After the race we enjoyed the post-race atmosphere at Hayward Field for a while and then headed north to Portland for the night. We stayed at the Hotel Lucia within easy walking distance of four breweries and the Pearl District. We lucked out with sunshine...and the local (well-deserved) beer was incredible. The hotel was definitely impressive. It had a modern, comfortable feel with friendly staff. One of the best parts of the stay was enjoying many of the 680 David Kennerly photographs on display throughout the hotel. David Kennerly is a Pulitzer Prize-winning photographer and Portland, Oregon native. Apparently, Kennerly served as personal photographer to President Gerald R. Ford and his work has appeared in LIFE, TIME, GEORGE and NEWSWEEK magazines. Judging from the people he photographed, he hung out with some amazing people! My brother and I plan on surprising our wives with a trip to Portland soon. The vibe in Portland is fantastic and we will be staying at the Hotel Lucia again.

I have run once since the marathon and hope to get a few miles in this weekend. Trails, trails, and more trails until the legs start feeling better...looking forward to it!

Sunday, April 10, 2011

Green Mountain, Beaver Pond

My brother Steve and I ran up at Green Mountain today. Click here for a map of the area. Green Mountain is a "working forest". The good news is that the area is surrounded by over 6000 acres of state forest. It is a trail runners paradise pacific northwest style. Even though motorized vehicles are allowed on the trails, I haven't seen or heard motorcycles on the trails for a few years. Maybe I am just lucky.

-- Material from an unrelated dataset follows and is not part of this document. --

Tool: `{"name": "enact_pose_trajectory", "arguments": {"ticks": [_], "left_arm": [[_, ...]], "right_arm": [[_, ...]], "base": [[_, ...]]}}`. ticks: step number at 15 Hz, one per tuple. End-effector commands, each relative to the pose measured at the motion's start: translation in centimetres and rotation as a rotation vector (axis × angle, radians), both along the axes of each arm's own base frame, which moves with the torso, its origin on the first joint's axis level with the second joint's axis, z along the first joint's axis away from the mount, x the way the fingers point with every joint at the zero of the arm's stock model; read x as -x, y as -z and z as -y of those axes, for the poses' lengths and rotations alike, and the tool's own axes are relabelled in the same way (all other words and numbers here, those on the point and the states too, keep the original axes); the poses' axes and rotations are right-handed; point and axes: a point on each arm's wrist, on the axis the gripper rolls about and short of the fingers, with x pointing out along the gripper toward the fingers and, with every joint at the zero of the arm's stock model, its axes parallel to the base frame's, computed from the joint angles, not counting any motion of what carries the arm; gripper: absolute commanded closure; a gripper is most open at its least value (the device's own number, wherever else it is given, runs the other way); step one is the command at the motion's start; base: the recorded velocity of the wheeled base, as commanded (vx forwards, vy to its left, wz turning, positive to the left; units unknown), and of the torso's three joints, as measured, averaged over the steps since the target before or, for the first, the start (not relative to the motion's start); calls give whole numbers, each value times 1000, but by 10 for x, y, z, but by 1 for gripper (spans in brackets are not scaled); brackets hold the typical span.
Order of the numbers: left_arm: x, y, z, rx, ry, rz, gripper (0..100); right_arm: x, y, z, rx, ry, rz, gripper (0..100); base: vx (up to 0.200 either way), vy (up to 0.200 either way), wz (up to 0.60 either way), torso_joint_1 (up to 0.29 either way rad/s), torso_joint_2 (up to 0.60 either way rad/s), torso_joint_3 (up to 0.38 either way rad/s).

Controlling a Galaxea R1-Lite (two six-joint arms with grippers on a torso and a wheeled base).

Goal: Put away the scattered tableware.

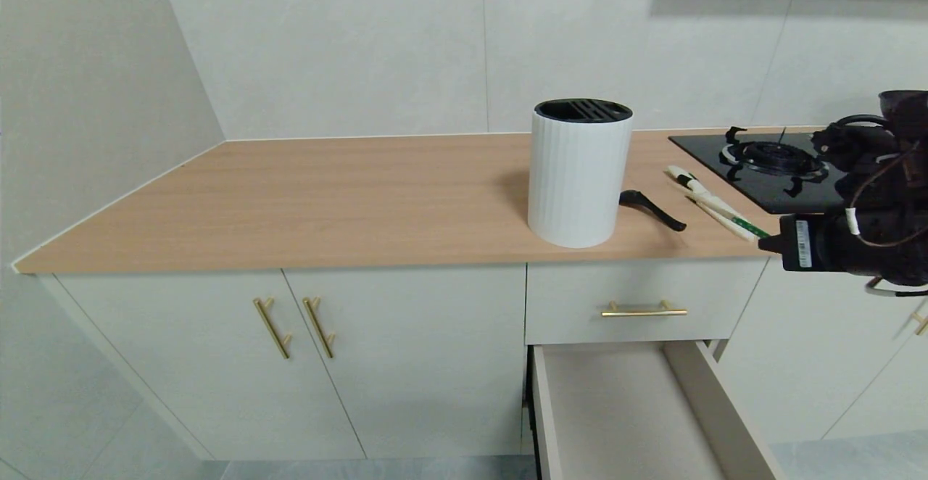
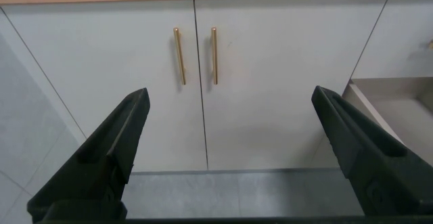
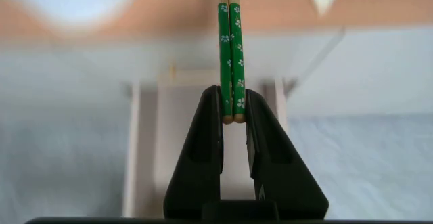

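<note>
A pair of pale chopsticks (image 1: 714,204) with green flowered ends lies slanted on the wooden countertop (image 1: 326,197), right of the white ribbed utensil holder (image 1: 578,175). My right gripper (image 1: 765,242) is at the counter's front edge, shut on the green ends of the chopsticks (image 3: 230,48); its fingers (image 3: 203,143) press on both sides of the pair. A black-handled utensil (image 1: 651,209) lies between the holder and the chopsticks. My left gripper (image 2: 230,95) is open with nothing in it, low in front of the cabinet doors (image 2: 270,82).
A drawer (image 1: 623,415) stands pulled out below the counter, under a closed drawer with a gold handle (image 1: 644,311). A black gas hob (image 1: 772,164) sits at the counter's right end. Tiled walls bound the back and left.
</note>
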Motion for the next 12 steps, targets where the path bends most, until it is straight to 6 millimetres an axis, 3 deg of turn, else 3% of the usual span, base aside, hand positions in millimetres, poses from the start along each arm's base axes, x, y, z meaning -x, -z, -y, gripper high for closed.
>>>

Usually we stay on Wildcat Trail, but this time we took a turn on Beaver Pond Trail. Good choice for sure. We didn't see a soul and enjoyed the bridges over small creeks, beaver ponds, and the solitude and peace one can find in the woods. Dose my German Shorthaired Pointer was with us and we only saw her when she ran back to "check" on us....always wondering why we couldn't stay up with her.

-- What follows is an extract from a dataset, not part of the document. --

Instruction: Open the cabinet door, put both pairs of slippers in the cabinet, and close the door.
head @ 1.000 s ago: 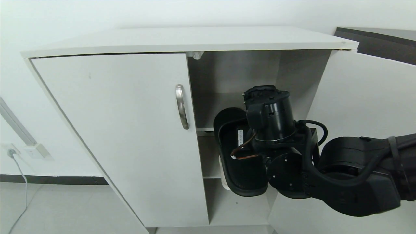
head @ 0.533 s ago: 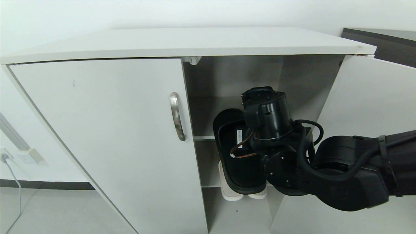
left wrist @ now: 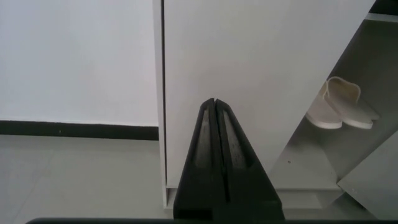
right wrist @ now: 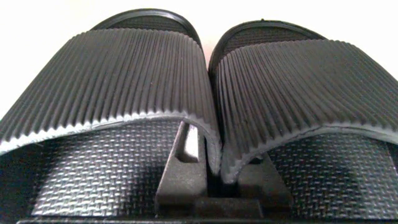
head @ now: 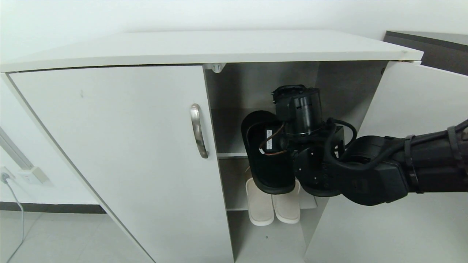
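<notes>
The white cabinet (head: 219, 47) has its right door (head: 402, 146) swung open and its left door (head: 109, 153) shut. A pair of white slippers (head: 272, 204) lies on the lower shelf inside, also seen as white slippers (left wrist: 343, 104) from the left wrist. My right gripper (right wrist: 211, 165) is shut on the inner straps of a pair of black slippers (right wrist: 205, 112), holding them together. The black slippers (head: 267, 153) hang soles-outward in the cabinet opening, level with the middle shelf. My left gripper (left wrist: 214, 106) is shut with nothing in it, low in front of the left door.
A metal handle (head: 197, 131) sits on the left door's edge. The middle shelf (head: 230, 155) runs behind the black slippers. A wall socket with a cable (head: 7, 179) is at lower left. Grey floor (left wrist: 74, 174) lies before the cabinet.
The head camera shifted early on. My right arm has lifted the black slippers and moved them deeper into the opening, uncovering the white pair on the lower shelf.
</notes>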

While we didn't go on a sunny day, check out the view one can have from the top of Green Mountain, East to Seattle.

Today was awesome. All told we ran for 3 hours in preparation for the Eugene Marathon in 3 weeks. Hopefully we will be enjoying the fruits of our labor today!

Going north on Hwy 3, past Bremerton and before Silverdale, take the Newberry Hill Road (Silverdale) exit and turn left/west. Follow Newberry Hill road for about 3 miles then turn left onto Seabeck Hwy. Follow Seabeck Hwy for about 2 miles and turn right onto Holly Road. Follow Holly about 2 miles to the Wildcat Lake trailhead. There is a green sign 500 ft from the double entrance.

Wednesday, March 23, 2011


I am at the hospital with my wife and daughter as she recovers from spinal fusion surgery to correct severe scoliosis. She will be here for approximately five days and will be out of commission for many weeks/months. Contact sports such as soccer are out of the question for a year. It is times like these that remind me to enjoy the simple things in life. It is silly that it takes something like this to find that perspective.

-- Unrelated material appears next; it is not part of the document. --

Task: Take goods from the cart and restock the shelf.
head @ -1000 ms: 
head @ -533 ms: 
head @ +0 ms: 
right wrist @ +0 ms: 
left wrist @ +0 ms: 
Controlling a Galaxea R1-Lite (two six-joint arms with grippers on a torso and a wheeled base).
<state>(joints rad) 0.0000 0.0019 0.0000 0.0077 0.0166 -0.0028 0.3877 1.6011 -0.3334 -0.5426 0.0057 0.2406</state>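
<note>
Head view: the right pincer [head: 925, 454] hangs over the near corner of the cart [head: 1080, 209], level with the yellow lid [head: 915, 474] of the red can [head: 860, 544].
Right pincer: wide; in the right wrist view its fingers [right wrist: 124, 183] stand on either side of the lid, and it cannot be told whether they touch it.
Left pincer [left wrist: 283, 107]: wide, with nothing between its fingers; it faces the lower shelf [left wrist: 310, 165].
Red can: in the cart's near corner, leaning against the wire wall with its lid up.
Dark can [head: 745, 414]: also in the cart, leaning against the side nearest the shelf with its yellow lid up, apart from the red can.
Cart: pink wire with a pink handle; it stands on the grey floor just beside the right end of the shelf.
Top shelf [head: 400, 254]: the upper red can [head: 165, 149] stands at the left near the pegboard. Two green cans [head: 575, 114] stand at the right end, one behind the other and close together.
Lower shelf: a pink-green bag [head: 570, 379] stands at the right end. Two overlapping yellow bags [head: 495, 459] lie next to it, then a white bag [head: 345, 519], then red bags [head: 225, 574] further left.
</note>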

While my daughter loves soccer, she found much confidence during her first season of track last spring. She ran the 1600 meters and was bound and determined to break 6 minutes by the end of her 8th grade year. She pulled it off during her last meet with an inspiring last 200 meters in the league championships. The pain etched in her face told met that she found out how to run through the pain when the going got tough.

As I look at her now recovering, I know that her short time as a distance runner will help her recovery period. Distance runners constantly push the limits and learn how to push through rough patches. I am glad she has proven to herself that she can withstand pain and on the other side of pain is comfort.

I am looking forward to taking a run with her this spring/summer as she recovers and I will be sure to enjoy the simple things.